• _What is expected_: Set down the entries exactly. No line may differ from its source.

(Records from a dataset)
★ ★ ★
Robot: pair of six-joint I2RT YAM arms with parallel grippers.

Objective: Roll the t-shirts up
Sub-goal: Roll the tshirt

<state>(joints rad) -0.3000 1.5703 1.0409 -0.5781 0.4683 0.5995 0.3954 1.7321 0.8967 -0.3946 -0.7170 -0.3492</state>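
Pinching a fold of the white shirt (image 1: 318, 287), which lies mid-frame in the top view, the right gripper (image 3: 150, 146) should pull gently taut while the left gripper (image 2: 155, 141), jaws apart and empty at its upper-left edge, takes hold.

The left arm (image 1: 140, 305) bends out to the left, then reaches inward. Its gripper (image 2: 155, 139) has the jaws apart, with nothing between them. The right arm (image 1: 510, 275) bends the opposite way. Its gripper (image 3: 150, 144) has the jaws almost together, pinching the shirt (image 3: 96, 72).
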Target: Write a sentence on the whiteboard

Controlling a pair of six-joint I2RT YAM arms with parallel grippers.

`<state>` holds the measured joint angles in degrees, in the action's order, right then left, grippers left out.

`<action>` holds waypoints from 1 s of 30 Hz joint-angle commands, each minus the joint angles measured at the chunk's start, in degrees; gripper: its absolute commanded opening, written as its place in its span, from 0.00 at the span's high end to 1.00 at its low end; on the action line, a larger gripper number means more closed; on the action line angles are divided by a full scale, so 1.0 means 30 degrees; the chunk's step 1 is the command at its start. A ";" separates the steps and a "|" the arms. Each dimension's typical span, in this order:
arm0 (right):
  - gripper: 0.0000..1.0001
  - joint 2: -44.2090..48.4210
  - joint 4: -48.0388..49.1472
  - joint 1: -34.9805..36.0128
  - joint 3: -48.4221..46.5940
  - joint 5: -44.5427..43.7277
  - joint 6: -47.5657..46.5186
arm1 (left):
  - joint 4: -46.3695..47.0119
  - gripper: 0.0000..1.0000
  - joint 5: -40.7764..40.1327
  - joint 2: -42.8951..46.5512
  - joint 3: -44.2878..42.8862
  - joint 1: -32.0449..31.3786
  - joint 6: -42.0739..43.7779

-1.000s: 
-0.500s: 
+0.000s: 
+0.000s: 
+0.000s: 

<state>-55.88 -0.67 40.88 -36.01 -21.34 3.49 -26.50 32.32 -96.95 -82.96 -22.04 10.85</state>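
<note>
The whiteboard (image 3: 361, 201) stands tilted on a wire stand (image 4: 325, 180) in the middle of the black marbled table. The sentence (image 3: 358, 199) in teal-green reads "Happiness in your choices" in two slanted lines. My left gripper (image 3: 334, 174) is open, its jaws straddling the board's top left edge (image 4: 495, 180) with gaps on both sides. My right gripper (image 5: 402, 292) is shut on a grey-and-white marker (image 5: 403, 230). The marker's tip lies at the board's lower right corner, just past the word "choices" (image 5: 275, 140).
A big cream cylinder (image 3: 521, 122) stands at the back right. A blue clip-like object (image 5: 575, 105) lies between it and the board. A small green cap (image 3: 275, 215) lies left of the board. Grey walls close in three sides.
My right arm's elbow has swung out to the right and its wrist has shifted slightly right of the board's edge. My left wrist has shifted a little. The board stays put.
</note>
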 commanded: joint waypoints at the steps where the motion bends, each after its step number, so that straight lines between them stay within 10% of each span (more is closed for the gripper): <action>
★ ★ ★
• _Task response_:
Robot: pair of six-joint I2RT YAM arms with parallel grippers.

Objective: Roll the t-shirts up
Sub-goal: Roll the tshirt

<state>(joints rad) -0.3000 1.5703 1.0409 -0.5781 0.4683 0.5995 0.3954 1.7321 0.8967 -0.3946 -0.7170 -0.3492</state>
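Pinching a fold of the white shirt (image 1: 318, 287), which lies mid-frame in the top view, the right gripper (image 3: 150, 146) should pull gently taut while the left gripper (image 2: 155, 141), jaws apart and empty at its upper-left edge, takes hold.

The left arm (image 1: 140, 305) bends out to the left, then reaches inward. Its gripper (image 2: 155, 139) has the jaws apart, with nothing between them. The right arm (image 1: 510, 275) bends the opposite way. Its gripper (image 3: 150, 144) has the jaws almost together, pinching the shirt (image 3: 96, 72).
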Target: Write a sentence on the whiteboard

Controlling a pair of six-joint I2RT YAM arms with parallel grippers.

`<state>` holds the measured joint angles in degrees, in the action's order, right then left, grippers left out.

`<action>` holds waypoints from 1 s of 30 Hz joint-angle commands, each minus the joint angles measured at the chunk's start, in degrees; gripper: its absolute commanded opening, written as its place in its span, from 0.00 at the span's high end to 1.00 at its low end; on the action line, a larger gripper number means more closed; on the action line angles are divided by a full scale, so 1.0 means 30 degrees; the chunk's step 1 is the command at its start. A ";" separates the steps and a "|" the arms. Each dimension's typical span, in this order:
arm0 (right):
  - gripper: 0.0000..1.0001
  - joint 2: -44.2090..48.4210
  - joint 4: -48.0388..49.1472
  - joint 1: -34.9805..36.0128
  - joint 3: -48.4221..46.5940
  - joint 5: -44.5427..43.7277
  - joint 6: -47.5657..46.5186
arm1 (left):
  - joint 4: -46.3695..47.0119
  - gripper: 0.0000..1.0000
  - joint 5: -40.7764..40.1327
  - joint 2: -42.8951..46.5512
  - joint 3: -44.2878..42.8862
  - joint 1: -32.0449..31.3786
  - joint 6: -42.0739..43.7779

-1.000s: 
-0.500s: 
+0.000s: 
+0.000s: 
+0.000s: 

<state>-55.88 -0.67 40.88 -36.01 -21.34 3.49 -26.50 32.32 -96.95 -82.96 -22.04 10.85</state>
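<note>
The whiteboard (image 3: 361, 201) stands tilted on a wire stand (image 4: 325, 180) in the middle of the black marbled table. The sentence (image 3: 358, 199) in teal-green reads "Happiness in your choices" in two slanted lines. My left gripper (image 3: 334, 174) is open, its jaws straddling the board's top left edge (image 4: 495, 180) with gaps on both sides. My right gripper (image 5: 402, 292) is shut on a grey-and-white marker (image 5: 403, 230). The marker's tip lies at the board's lower right corner, just past the word "choices" (image 5: 275, 140).
A big cream cylinder (image 3: 521, 122) stands at the back right. A blue clip-like object (image 5: 575, 105) lies between it and the board. A small green cap (image 3: 275, 215) lies left of the board. Grey walls close in three sides.
My right arm's elbow has swung out to the right and its wrist has shifted slightly right of the board's edge. My left wrist has shifted a little. The board stays put.
</note>
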 commanded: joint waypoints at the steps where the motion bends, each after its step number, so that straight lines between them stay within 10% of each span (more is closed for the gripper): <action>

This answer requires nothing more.